The Judge, my good sir. The way he is presented, he is practically a super-being.

>Many years later in the shade under the ramada in the vacancy of the Texas heat as he faced the firing squad outside the hacienda whereupon he had crucified an infant Colonel Aureliano Buendia was to remember with quiet finitude that distant afternoon of man's great autistic dark when his father who was a man of the law and its letters apart from his cartel affiliations took him the child the boy that he was to discover ice senor per favore.

You're a retard and havent read McCarthy. He obviously knows that

I've read his entire body of work (novels only, haven't read his meme plays). But if he knows that, then why would he say the shit in the OP? Especially considering BM kinda falls on the fantastic or at least surreal territory at times. Am I suppose to believe a tree of dead babies? A supernatural pale man that's basically the devil?

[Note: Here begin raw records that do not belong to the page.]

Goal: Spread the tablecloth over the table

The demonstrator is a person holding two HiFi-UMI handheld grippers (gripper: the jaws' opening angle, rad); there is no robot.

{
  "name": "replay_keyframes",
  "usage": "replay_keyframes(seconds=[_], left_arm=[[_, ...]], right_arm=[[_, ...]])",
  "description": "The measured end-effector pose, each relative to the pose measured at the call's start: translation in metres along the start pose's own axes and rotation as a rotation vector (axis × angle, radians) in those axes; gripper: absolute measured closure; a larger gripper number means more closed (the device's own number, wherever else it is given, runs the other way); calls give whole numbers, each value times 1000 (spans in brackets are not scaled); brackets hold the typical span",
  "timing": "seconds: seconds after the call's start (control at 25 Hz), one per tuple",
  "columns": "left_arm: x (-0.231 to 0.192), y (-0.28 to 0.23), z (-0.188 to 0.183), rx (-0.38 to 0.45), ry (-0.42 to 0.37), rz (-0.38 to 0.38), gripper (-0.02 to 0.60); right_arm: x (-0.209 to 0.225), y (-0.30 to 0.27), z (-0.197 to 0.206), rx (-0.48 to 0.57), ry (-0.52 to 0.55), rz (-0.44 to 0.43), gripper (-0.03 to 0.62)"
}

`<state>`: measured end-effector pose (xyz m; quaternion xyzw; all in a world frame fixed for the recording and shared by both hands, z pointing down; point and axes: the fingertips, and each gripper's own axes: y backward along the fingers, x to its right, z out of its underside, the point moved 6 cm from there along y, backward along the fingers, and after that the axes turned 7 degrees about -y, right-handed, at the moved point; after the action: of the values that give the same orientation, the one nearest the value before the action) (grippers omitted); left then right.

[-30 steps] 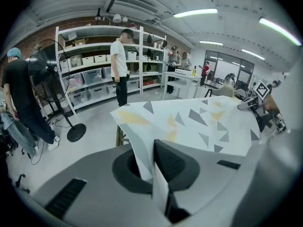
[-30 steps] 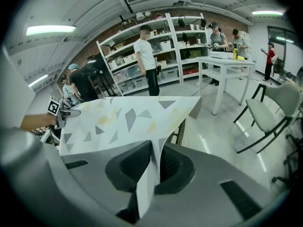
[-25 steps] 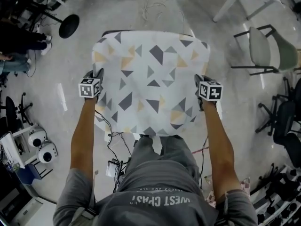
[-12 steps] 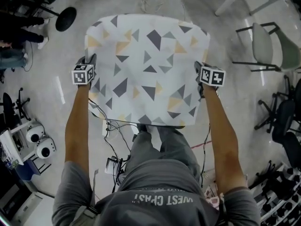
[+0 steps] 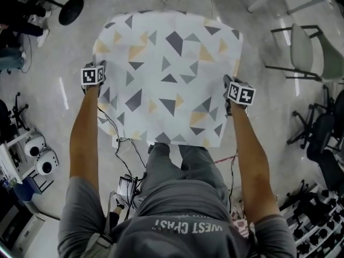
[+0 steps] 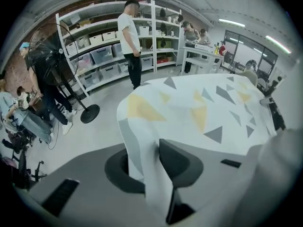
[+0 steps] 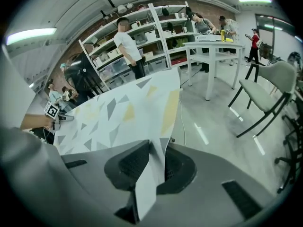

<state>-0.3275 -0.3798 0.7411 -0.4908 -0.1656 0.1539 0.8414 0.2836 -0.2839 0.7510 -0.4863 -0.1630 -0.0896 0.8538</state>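
Tablecloth (image 5: 169,74), white with grey and yellow triangles, lies spread flat over the bench, which it covers completely; its edges droop over the sides and the near edge hangs in front of my legs. My left gripper (image 5: 99,69) is at the cloth's left edge, towards the near-left corner, and my right gripper (image 5: 228,86) is at the right edge, towards the near-right corner.

Both sets of jaws have just been opening. In the left gripper view a fold of the cloth's hem runs down between the dark pads (image 6: 177,162), which stand apart and no longer pinch it. In the right gripper view a corner of cloth stands up between the ribbed pads (image 7: 130,164), loose, with a gap showing on its right side.

Off the bench's right edge stands a grey chair (image 5: 306,52). A floor fan (image 5: 71,11) sits beyond the far-left corner. Behind it a person (image 6: 129,37) stands by the white shelving (image 6: 99,56).
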Motion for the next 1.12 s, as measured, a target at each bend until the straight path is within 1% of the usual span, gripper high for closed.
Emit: replay_keyframes(seconds=[0.12,0.2,0.24,0.44,0.52,0.56,0.64,0.76,0.84,0.88,0.92,1.0,1.04,1.12], left_arm=[[-4,-20,5,-85,-15,-18,486],[-4,-32,8,-127,-10,1,486],[-5,-35,10,-135,-5,11,487],[-9,-35,9,-115,-20,14,480],[-7,-30,8,-100,-40,-1,511],[-6,-25,6,-82,-61,-16,529],[-1,-14,2,-32,-93,-44,546],[6,0,-6,51,-135,-68,545],[7,4,-9,76,-190,-87,545],[7,4,-8,75,-205,-94,545],[6,1,-6,69,-200,-96,543],[4,-7,4,41,-141,-86,533],[3,-12,8,22,-113,-79,528],[-1,-19,11,-8,-98,-68,525]], right_arm=[[6,-10,3,-55,11,26,548],[11,-17,5,-98,7,44,545],[13,-21,5,-115,3,51,545],[15,-28,3,-156,-9,62,539],[13,-26,2,-177,-18,63,545],[11,-25,0,-174,-3,62,554],[5,-21,-10,-134,53,70,571],[-11,-5,-21,16,154,124,568],[-28,7,-13,115,243,176,573],[-34,11,-9,139,259,187,579],[-35,11,-6,141,251,189,579],[-24,2,-8,81,201,182,580],[-15,-6,-10,29,160,175,579],[4,-21,-7,-84,22,140,554]])
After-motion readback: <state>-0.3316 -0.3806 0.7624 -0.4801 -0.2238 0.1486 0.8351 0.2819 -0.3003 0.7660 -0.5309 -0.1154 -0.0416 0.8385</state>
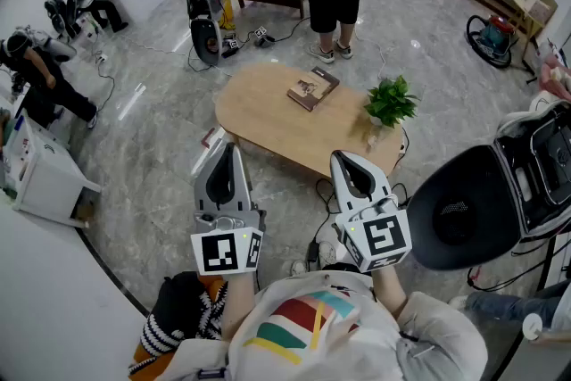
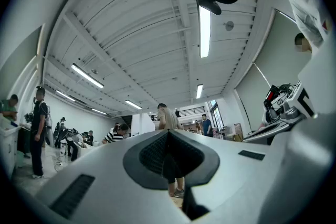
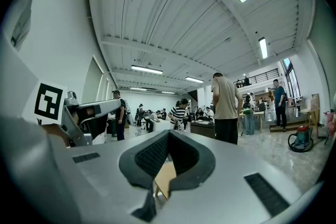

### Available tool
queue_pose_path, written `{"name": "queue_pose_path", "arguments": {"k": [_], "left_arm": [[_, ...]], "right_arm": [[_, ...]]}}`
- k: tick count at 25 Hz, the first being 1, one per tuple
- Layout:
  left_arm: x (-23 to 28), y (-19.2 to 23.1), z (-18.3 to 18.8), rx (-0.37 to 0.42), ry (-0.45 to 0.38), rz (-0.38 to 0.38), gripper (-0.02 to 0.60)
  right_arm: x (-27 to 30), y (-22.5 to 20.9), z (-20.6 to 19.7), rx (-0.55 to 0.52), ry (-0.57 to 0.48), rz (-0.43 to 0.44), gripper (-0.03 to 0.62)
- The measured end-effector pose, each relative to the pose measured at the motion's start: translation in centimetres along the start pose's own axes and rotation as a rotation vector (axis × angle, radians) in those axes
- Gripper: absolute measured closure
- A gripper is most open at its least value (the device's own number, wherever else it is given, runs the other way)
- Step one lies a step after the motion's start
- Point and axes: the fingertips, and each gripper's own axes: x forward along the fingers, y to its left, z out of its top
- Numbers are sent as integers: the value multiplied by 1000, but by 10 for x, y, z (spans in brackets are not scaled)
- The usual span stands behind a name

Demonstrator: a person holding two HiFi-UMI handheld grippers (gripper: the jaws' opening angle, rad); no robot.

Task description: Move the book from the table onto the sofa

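A: Head view first. Your book [image 1: 313, 88] lies flat on the oval bench [image 1: 259, 116], near its far edge, well apart from your left claw [image 1: 229, 149] and right claw [image 1: 344, 160].

B: It looks thin, stiff and light. Pinch it by the spine edge, since the cover may be slick.

A: Left gripper view: your left claw is pressed together, with nothing in it.

B: Right gripper view: the right claw is the same, closed and empty. The floor [image 1: 152, 147] is glossy, with cables [image 1: 323, 190] and people around. No sofa shows.
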Motion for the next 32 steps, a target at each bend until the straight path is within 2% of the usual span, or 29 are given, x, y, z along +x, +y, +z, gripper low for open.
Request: {"name": "queue_pose_path", "arguments": {"k": [12,19,32], "left_arm": [[0,-3,-1,-20,4,-4,575],[18,-14,2,-9,-3,-4,575],[63,-35,-2,44,11,1,575]], "right_arm": [[-6,-4,4,-15,25,-33,580],[2,-19,7,-24,-7,-2,580],[22,-71,-10,63,-25,36,580]]}}
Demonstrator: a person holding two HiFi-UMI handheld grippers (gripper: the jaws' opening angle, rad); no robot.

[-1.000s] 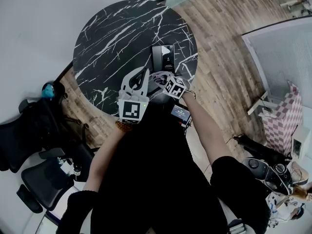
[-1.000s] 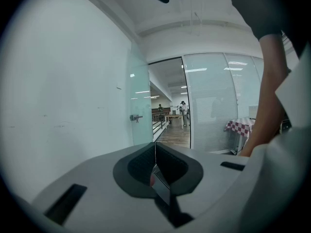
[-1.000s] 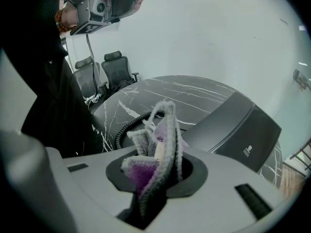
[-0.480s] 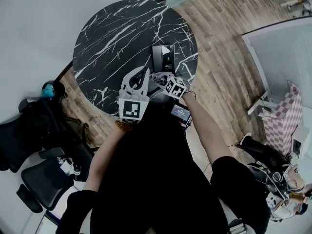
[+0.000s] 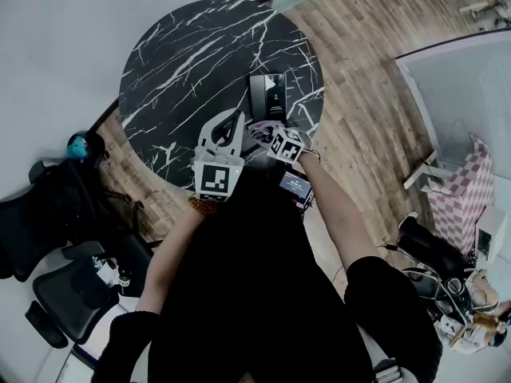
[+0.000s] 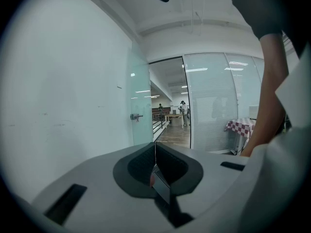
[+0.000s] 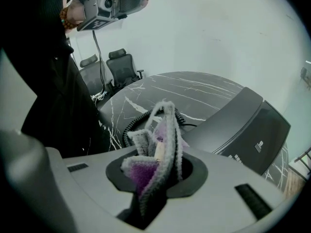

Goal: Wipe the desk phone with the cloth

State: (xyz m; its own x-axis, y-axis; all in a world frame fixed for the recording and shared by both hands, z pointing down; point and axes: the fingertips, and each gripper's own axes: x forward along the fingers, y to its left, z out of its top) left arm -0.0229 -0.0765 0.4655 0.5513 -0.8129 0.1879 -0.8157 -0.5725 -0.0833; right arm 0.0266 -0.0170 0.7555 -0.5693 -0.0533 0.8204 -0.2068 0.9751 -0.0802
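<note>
Evidently poised to wipe, the right gripper [image 7: 161,155] pinches the purple-and-grey cloth [image 7: 165,125] tight, its folds standing proud toward the black desk phone [image 7: 243,125] at two o'clock on the marble table [image 7: 160,89]. The left gripper [image 6: 155,154], closed on nothing, points off into the room, likely keeping clear.

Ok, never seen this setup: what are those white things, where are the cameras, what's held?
No robot: a person holds a two-jawed tool in each hand. One picture looks down from a camera on the person's head; the other two come from cameras riding on the tools. On the round black marble table stands a dark desk phone with a coiled cord. The right tool is clamped on a grey and purple cloth near the phone. The left tool is shut and empty.
</note>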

McCarthy is obviously a talented writer but he often embarrasses himself with statements like this. Actual linguists were mortified by his article about the origins of language.

>article about the origins of language
You gotta summary about how shit it was?

Actual linguists are mostly retards

Read books.

racist cracka

>caring about academic opinion
fuck your linguists

I want her to sit on my face

This. Who defines what's "implausible"? If you're a practicing Catholic and write a story that has, like, a stigmata or an apparition in it, would that fit McCarthy's definition of plausible fiction, since according to the author these are things that can really happen?

What's this product of incest talking about? I suppose that a story about a father and his bitch-made son is more believable, when they survive in the post-apocalyptic(!) wilderness long enough for the climax of the book to come, with the cuckolded dad's death? Give me a fucking break.

t. Gabriel García McCarthy lmao

>her

yeah i can barely trust any of this pics posted on her are of actually biological females. i fear there lurks a trap around below every scroll now.